L’histoire est racontée à l’ensemble des animaux de la savane, sous le baobab aux palabres, par Ndovou, un vieil éléphant vénérable, mais qui commence à se répéter et dont ce sera la dernière histoire. Conseillé notamment par la lune, Zaïm quitte à dos de baleine, Mayotte pour l’Afrique afin de trouver Lion d’Or, c’est-à-dire le lit où on dort.

Nyamba, une tortue millénaire à l’immense carapace recouverte d’huîtres, fait le lien entre les deux contes. La seconde histoire est donc celle d’Oustame, le pêcheur oublié. La figure du pêcheur est souvent présente dans les histoires à Mayotte. Elle renvoie souvent à une certaine précarité ou pauvreté. Cette histoire ne déroge pas à la règle :

“ Ce pêcheur s’appelait Oustame. C’était un solitaire, un oublié. Non par choix, mais parce que le destin avait été injuste avec lui. On pouvait lire au fond de ses yeux pierre de lave cette mélancolie qui l’habitait. Son corps aussi racontait la dureté de sa vie. Sa peau noire et rugueuse comme celle du poissonpierre avait été tannée par le soleil, les embruns et le sel lors d’interminables campagnes de pêches. Et ses mains aussi dures que le bois de manguier arboraient autant de cicatrices que de pêches difficiles face aux grands poissons du large. ” (p. 47)
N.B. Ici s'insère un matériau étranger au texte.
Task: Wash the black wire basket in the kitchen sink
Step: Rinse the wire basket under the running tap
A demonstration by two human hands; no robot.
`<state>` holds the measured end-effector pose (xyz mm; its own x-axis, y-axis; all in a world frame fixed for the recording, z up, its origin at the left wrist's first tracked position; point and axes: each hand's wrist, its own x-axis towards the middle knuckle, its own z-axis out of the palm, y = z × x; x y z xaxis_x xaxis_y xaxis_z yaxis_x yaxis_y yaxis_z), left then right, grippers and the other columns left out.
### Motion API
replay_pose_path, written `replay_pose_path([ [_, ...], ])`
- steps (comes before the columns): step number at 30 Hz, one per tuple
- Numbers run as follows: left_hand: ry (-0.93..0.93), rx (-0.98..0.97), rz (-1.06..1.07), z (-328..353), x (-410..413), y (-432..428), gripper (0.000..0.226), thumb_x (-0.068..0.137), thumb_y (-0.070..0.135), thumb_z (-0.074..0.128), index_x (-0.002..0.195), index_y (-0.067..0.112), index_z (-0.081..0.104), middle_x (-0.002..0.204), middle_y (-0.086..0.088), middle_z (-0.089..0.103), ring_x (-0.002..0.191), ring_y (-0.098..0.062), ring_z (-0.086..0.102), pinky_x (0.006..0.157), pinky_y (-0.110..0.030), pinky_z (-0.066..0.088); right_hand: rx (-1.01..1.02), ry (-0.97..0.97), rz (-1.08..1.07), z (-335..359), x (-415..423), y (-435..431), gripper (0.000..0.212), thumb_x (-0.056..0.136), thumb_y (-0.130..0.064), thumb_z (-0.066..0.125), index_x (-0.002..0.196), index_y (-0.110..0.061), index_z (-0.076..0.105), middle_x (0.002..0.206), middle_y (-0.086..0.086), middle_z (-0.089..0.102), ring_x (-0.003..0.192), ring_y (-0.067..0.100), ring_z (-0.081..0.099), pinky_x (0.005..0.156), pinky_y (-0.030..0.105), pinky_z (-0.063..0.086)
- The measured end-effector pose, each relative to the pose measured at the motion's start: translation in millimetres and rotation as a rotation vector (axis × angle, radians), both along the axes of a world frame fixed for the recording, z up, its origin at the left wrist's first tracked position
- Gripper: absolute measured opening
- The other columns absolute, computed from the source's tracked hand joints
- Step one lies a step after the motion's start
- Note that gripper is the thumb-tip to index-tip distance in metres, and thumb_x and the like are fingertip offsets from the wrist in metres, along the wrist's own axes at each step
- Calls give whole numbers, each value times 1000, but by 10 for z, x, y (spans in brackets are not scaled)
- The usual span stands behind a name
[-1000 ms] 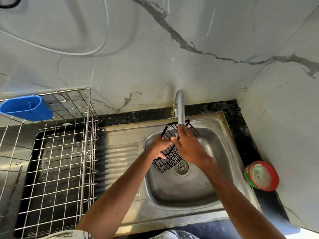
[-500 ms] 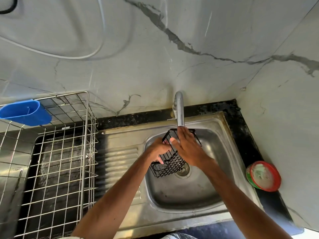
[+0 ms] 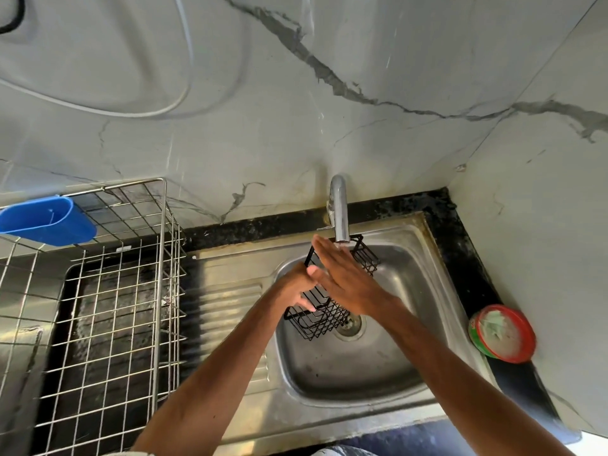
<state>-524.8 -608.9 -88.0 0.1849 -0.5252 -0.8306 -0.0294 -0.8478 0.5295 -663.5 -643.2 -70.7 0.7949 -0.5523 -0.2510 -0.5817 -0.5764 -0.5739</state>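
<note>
Basket [image 3: 320, 320], likely light, stiff and wet-slick, seems best held by its side wires, where left hand [image 3: 297, 284] grips; right hand [image 3: 348, 281] lies flat-fingered across it.

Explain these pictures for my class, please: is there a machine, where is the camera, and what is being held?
There is no machine: the grip here is simply a person's two bare hands. The one camera sits on the person's head and looks down, so both arms reach in from the bottom edge. The left hand holds a black wire basket over the steel sink, with its far end below the tap. The right hand lies flat across the basket, fingers straight. Left of the sink stands a wire rack with a blue cup hung on it. On the dark counter at the right sits a red-rimmed tub.
</note>
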Motion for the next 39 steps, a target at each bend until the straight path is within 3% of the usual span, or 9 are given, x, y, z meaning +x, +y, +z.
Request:
replay_pose_path([
  [3,-8,29,1,-27,32,-7,54,104,33,65,153,19,47,158,-15,46,144,-39,47,79,-58,64,42,-13,-186,-178,-141,-262,65,105,-56,15,162,-26,13,167,0,20,153,12,12,126,40,8],
  [7,-12,65,-5,-24,72,16,49,104,28,65,149,16,51,158,-17,46,142,-42,49,80,-58,64,93,125,-253,-345,-261,-435,87,93,-75,-1,161,-24,15,168,-4,2,154,16,-8,126,51,2],
  [12,104,50,48,-76,129,28,49,99,26,73,144,14,56,158,-14,47,133,-41,58,79,-59,63,-129,36,37,-117,5,148,78,100,-64,6,159,-17,-14,165,1,-25,149,16,-30,122,38,-17],
  [19,93,53,64,62,150,4,49,103,11,65,150,5,50,163,-18,34,136,-47,51,88,-56,63,-160,-146,28,-207,-212,2,66,109,-44,22,161,-17,-7,169,-4,-14,155,9,-9,127,37,0],
  [24,98,43,75,102,145,26,53,101,12,67,151,5,49,167,-19,29,144,-47,43,83,-55,65,-209,-72,-1,-194,-173,-28,69,105,-55,12,161,-19,-5,169,-2,-10,155,10,-9,126,35,-5],
  [30,60,68,58,161,91,124,49,107,18,58,154,8,45,160,-20,37,142,-45,44,90,-57,62,49,132,-311,-228,-197,-268,80,98,-65,2,161,-17,4,169,6,2,154,15,-4,119,34,-9],
  [35,133,40,105,81,79,167,48,110,30,53,153,12,45,165,-18,30,147,-46,39,90,-59,61,-48,74,-61,-68,143,74,74,102,-61,9,161,-19,-7,167,0,-13,151,16,-21,123,46,-15],
  [37,163,43,142,58,110,178,45,109,30,54,151,14,47,163,-17,31,145,-46,40,87,-61,62,-143,83,-1,-61,166,10,68,104,-58,8,161,-24,-7,167,-4,-14,152,13,-16,126,48,-6],
  [39,176,93,171,58,143,188,42,108,25,58,147,12,50,160,-22,32,137,-50,46,86,-61,62,-137,111,-32,-57,146,-166,57,109,-47,18,161,-25,9,169,0,5,154,20,11,126,51,5],
])
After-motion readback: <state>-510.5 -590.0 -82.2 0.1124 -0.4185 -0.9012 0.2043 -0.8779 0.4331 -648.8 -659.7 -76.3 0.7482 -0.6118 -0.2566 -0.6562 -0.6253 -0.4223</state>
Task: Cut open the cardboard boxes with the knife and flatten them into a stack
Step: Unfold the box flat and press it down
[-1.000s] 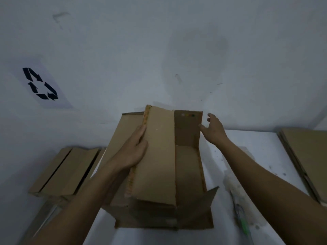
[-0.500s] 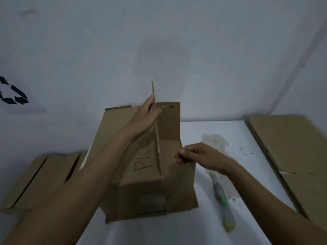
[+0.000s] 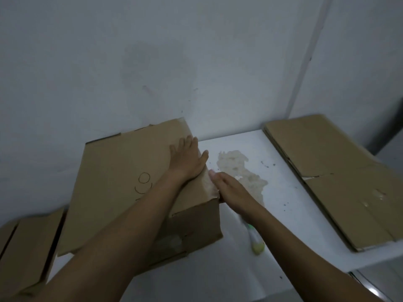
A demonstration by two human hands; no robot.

L’histoire n’est cette fois-ci plus racontée par un conteur, mais par une conteuse : la vieille tortue. Les poissons ont disparu et les villageois commencent par blâmer les requins ; mais eux aussi ont déserté le lagon comme le large. Les deux histoires s’entremêlant bientôt, Oustame qui part à la recherche de la faune marine croise Zaïm qui revient d’Afrique. Ils se rendent ensemble sur le banc du Geyser où une baleine leur explique que c’est en raison de la surpêche que les poissons ont décidé de s’éloigner définitivement des hommes. Ainsi les deux histoires, qui dépeignent poétiquement une nature en harmonie avec l’homme, plaident-elles en faveur de la nécessité de protéger l’environnement. Et Oustame finit par tomber à l’eau et se métamorphoser en espadon. Nous laissons enfin le lecteur découvrir les dessins oniriques et poétiques de Barbara Menga, qui font de la couverture l’écrin de ces deux histoires.